SADC’s infrastructure program focuses on energy (electricity and hydro-power), tourism, transport (roads, rail, air, ports and inland waterways), water and sanitation, meteorology (global telecommunications and climate monitoring) and communications technologies. Housing is not one of the key objectives of this program, and housing developed through SADC would be a direct product of a socio-economic stability plan.
At the level of South African municipalities, policies include the implementation of a mandatory 30% supply of affordable housing from the total private development portfolio in construction projects of more than 20 housing units. In the housing sector, the inclusion policy aims to encourage private sector development through incentives, including the granting of additional allocations in bulk beyond those already specified in the zoning specifications. In Lesotho, the Maseru Master Plan) aims to increase the density of development around the center of the capital.
This strategy responds to limiting access to land for development while ensuring that development takes place in places where significant infrastructure is already in place. This aspect is also being explored in Johannesburg, South Africa, as part of the Nodal Review Policy.
SADC is hard hit by the growing demand from urban populations and the scarcity of resources, whether housing stock or the lack of support structures to ensure its development. Countries rely primarily on private sector-led development to meet the needs of the affordable housing market.
Through the SADC banking association and associated organizations, this represents an excellent opportunity to strengthen the strategic vision of the region and to use the mechanisms and organizations in place to foster private sector development through innovative policy interventions. Policies, such as inclusive housing,show how independent states could encourage increased supply through private development.
As an organization, however, SADC remains focused on regional economic and political stability, as well as intergovernmental collaboration and support, which fosters an enabling environment for investment.

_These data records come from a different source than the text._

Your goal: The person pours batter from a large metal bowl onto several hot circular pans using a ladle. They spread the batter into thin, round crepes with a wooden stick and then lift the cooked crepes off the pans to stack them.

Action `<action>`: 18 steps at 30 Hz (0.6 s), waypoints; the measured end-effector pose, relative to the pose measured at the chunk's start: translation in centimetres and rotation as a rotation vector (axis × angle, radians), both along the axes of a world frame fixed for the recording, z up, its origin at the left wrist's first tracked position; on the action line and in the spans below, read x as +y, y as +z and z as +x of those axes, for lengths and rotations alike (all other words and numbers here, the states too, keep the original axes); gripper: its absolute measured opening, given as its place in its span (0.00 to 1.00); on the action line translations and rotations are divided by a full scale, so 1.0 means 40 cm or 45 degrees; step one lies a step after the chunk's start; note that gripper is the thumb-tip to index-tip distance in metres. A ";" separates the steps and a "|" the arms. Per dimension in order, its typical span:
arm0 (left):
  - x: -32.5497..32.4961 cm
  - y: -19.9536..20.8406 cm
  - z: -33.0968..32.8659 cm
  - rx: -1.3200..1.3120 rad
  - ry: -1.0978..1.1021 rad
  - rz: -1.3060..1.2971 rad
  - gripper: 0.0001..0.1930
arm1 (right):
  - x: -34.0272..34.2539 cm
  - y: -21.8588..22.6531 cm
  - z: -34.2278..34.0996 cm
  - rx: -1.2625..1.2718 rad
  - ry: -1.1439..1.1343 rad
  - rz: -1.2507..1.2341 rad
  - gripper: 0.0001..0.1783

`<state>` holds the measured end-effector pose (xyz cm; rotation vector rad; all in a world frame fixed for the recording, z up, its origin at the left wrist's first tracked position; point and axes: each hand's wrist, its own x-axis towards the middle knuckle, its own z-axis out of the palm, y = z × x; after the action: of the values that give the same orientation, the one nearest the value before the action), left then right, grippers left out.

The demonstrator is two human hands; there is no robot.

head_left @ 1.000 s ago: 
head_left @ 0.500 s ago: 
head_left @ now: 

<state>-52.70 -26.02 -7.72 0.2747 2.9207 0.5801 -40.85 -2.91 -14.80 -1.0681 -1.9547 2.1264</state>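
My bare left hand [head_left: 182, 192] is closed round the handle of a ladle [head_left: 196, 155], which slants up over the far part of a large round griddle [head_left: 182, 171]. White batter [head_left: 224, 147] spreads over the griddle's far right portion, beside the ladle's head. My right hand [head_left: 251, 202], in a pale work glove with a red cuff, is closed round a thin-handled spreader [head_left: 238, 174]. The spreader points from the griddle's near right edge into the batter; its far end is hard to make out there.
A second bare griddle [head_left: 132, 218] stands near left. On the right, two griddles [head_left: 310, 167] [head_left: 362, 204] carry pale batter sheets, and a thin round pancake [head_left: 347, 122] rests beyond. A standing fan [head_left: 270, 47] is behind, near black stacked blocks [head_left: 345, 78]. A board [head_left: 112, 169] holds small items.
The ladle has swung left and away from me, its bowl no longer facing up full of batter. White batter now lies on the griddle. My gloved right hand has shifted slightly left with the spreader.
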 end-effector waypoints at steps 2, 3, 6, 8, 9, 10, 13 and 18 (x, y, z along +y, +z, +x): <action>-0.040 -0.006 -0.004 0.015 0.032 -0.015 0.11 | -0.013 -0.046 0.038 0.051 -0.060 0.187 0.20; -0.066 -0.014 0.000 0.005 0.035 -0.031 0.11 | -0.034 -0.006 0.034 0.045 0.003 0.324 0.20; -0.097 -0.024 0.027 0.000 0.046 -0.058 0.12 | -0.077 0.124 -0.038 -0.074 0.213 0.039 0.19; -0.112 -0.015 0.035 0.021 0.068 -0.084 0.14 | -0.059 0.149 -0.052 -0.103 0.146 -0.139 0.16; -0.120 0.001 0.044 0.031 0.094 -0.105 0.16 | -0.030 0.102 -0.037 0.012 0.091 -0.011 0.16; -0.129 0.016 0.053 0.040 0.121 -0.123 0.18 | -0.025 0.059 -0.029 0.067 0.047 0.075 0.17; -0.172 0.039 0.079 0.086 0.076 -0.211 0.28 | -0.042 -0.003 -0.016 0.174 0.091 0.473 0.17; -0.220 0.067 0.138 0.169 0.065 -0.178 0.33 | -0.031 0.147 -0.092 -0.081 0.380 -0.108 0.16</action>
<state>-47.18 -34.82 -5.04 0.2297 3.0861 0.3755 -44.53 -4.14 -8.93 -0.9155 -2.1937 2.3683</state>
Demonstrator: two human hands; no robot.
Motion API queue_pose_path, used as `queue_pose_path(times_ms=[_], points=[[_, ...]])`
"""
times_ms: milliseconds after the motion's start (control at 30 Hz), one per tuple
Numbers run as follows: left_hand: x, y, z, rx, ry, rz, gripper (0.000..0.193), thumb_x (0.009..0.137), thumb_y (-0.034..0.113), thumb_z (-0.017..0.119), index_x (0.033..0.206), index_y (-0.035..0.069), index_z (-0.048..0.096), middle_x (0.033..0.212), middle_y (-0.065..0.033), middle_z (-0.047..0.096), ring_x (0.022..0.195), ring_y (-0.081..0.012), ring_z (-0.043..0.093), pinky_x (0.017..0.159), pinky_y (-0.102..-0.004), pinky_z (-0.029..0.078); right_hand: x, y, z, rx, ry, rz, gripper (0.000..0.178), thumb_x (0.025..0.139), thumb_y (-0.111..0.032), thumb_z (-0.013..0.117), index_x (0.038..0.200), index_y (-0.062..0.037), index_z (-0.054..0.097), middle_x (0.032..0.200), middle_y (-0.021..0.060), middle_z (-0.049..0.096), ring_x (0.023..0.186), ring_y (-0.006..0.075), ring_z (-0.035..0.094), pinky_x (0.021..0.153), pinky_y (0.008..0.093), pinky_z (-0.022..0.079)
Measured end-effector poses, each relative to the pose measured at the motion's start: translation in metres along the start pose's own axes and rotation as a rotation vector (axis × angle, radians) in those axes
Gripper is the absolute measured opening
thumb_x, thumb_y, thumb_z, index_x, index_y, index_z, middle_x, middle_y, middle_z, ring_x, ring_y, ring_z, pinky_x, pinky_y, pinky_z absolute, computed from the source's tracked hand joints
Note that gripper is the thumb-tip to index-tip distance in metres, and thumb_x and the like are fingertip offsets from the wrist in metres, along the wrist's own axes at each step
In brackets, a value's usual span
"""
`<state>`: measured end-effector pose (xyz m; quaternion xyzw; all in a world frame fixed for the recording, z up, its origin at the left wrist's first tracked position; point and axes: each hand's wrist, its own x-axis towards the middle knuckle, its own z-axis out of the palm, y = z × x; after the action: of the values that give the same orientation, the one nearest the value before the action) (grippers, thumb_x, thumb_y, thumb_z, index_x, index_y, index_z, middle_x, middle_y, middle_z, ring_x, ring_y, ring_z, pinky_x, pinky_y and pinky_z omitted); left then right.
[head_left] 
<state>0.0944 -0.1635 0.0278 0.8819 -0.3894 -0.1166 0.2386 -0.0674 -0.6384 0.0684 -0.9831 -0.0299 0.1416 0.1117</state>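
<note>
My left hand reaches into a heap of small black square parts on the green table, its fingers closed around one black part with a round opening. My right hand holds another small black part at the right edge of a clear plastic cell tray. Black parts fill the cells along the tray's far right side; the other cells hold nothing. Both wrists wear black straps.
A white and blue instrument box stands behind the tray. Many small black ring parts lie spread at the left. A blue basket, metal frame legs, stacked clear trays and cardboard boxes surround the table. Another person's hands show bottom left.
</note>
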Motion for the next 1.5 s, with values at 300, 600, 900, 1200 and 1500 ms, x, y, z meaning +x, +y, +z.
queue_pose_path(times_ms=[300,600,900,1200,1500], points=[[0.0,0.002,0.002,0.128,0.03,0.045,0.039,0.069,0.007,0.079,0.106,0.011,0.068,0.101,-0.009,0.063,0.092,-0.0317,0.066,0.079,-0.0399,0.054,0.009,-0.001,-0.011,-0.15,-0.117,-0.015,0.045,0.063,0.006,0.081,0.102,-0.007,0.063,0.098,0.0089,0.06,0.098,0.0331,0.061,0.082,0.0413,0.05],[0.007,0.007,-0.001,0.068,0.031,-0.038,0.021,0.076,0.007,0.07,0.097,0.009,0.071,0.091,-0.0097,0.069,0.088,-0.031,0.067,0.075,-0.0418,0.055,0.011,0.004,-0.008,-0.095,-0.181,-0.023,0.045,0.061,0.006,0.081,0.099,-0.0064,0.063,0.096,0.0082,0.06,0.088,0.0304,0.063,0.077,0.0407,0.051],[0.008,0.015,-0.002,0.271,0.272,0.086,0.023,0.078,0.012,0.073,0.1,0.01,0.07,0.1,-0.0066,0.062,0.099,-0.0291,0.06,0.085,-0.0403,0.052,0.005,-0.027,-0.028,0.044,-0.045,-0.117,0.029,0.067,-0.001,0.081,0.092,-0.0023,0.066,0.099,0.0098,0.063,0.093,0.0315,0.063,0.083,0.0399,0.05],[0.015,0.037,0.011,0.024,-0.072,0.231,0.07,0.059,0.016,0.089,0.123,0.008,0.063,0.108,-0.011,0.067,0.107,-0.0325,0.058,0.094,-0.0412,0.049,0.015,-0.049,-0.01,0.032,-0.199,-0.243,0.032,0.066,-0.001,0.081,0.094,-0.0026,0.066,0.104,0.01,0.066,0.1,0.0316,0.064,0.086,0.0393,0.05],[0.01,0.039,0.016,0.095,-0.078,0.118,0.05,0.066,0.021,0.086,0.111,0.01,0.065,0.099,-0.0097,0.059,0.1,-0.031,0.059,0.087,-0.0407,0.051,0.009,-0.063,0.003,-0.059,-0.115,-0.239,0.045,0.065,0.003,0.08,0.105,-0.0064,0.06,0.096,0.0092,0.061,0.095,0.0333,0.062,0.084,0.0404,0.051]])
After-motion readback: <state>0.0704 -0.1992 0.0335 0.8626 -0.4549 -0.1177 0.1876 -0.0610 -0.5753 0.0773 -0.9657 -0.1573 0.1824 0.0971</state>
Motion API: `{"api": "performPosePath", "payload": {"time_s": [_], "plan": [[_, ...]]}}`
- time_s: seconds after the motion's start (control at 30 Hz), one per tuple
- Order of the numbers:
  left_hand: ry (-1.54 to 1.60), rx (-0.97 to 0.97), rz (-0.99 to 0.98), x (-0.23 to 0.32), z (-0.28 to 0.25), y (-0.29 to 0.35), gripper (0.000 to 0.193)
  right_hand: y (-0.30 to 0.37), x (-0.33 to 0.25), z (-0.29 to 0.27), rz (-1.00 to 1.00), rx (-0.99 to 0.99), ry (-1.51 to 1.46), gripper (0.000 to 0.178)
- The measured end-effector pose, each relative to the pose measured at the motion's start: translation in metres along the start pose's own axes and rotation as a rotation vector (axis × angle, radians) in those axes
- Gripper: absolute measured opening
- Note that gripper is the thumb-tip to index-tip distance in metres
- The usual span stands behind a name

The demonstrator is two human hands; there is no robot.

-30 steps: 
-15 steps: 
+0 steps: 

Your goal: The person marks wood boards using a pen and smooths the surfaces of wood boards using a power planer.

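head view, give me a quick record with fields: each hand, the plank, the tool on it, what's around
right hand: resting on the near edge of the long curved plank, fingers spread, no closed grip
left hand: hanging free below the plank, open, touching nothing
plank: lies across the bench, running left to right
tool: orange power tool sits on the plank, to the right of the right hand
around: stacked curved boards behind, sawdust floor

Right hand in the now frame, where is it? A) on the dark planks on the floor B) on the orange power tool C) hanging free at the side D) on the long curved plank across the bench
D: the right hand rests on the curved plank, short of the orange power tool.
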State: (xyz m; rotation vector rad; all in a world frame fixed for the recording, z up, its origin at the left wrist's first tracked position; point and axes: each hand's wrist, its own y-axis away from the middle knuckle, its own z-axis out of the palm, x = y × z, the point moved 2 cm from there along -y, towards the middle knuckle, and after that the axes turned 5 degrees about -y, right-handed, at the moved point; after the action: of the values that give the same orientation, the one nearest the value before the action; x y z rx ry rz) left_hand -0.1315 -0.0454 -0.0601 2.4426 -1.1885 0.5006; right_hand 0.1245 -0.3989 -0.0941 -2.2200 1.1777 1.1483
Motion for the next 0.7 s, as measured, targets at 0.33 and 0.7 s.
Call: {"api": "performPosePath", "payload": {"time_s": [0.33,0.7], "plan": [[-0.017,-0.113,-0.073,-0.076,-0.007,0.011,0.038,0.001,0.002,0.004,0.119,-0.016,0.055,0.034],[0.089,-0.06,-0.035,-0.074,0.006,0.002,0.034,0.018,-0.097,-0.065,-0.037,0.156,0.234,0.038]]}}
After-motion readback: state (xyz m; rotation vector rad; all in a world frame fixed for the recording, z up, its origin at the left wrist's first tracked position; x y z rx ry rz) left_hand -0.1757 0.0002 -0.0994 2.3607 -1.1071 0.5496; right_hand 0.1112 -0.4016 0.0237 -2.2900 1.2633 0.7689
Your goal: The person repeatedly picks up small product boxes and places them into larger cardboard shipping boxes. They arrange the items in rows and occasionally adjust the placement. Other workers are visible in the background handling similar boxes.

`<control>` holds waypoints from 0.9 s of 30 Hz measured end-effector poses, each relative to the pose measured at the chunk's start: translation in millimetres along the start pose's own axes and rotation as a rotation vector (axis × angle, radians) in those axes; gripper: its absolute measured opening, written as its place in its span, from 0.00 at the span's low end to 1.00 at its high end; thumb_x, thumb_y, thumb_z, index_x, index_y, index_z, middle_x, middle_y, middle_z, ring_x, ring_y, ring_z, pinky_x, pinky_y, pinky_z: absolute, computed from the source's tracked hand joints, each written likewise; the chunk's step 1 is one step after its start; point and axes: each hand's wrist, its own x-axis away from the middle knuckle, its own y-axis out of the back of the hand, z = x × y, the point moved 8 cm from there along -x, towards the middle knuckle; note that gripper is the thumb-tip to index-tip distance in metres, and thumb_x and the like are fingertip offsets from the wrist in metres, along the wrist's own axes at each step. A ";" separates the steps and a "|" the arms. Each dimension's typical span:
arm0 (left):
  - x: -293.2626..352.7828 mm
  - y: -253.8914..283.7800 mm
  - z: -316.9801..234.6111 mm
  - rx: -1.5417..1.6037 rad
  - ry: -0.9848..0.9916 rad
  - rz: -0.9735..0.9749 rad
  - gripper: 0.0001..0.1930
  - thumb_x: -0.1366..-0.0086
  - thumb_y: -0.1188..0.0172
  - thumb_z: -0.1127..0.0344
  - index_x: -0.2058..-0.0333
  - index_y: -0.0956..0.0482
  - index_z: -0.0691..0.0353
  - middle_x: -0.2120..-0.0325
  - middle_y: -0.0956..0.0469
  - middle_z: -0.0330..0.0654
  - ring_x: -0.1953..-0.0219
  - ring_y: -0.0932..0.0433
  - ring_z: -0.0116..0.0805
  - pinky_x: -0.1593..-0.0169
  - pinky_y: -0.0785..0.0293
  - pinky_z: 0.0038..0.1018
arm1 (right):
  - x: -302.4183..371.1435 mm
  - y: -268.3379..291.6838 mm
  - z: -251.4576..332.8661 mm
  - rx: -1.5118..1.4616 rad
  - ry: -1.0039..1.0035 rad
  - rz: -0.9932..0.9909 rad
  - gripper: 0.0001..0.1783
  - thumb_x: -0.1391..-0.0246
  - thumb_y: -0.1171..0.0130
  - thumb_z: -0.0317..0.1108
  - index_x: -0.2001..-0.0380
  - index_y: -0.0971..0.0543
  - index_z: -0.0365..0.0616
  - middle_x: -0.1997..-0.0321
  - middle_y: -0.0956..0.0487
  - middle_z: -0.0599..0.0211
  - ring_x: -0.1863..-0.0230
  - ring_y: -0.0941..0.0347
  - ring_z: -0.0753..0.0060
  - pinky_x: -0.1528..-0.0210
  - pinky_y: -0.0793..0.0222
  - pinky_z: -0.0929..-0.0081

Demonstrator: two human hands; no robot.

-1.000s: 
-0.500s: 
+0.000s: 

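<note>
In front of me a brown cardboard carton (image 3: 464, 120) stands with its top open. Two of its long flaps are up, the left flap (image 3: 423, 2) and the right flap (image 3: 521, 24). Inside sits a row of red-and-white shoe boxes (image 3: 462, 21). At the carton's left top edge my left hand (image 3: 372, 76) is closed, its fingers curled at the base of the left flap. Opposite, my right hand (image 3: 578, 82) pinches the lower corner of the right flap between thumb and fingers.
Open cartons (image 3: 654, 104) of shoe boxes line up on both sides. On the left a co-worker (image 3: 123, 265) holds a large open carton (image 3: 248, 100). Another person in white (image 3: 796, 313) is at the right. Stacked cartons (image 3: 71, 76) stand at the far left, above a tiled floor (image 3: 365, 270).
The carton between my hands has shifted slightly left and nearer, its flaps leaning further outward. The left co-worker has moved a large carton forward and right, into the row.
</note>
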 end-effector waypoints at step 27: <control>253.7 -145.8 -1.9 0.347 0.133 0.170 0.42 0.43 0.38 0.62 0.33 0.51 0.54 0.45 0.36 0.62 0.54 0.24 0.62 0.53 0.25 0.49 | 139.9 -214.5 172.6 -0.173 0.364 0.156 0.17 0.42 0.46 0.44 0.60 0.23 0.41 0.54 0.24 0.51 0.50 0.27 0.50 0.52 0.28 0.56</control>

The lack of a regional housing-focused strategic framework does not necessarily negatively reflect the structure of SADC, as it is not conceived as a mechanism for the provision of housing.
This logistics and the legislative and financial mechanisms, as well as those relating to the related supportive investment, are negotiated and dictated at the national level. However, the lack of investment in major infrastructure (linked to the supply of housing,such as water and electricity) and support for mixed use and income development will be counterproductive for regional growth.
For SADC Member States, the precise data sources available are limited. Many countries have inconsistent or non-existent indicator data. As habitat is not a key objective of SADC, the research carried out by this body does not cover regional trends in this sector and the data quality and access mechanisms for reviewing and compiling information vary from country to country.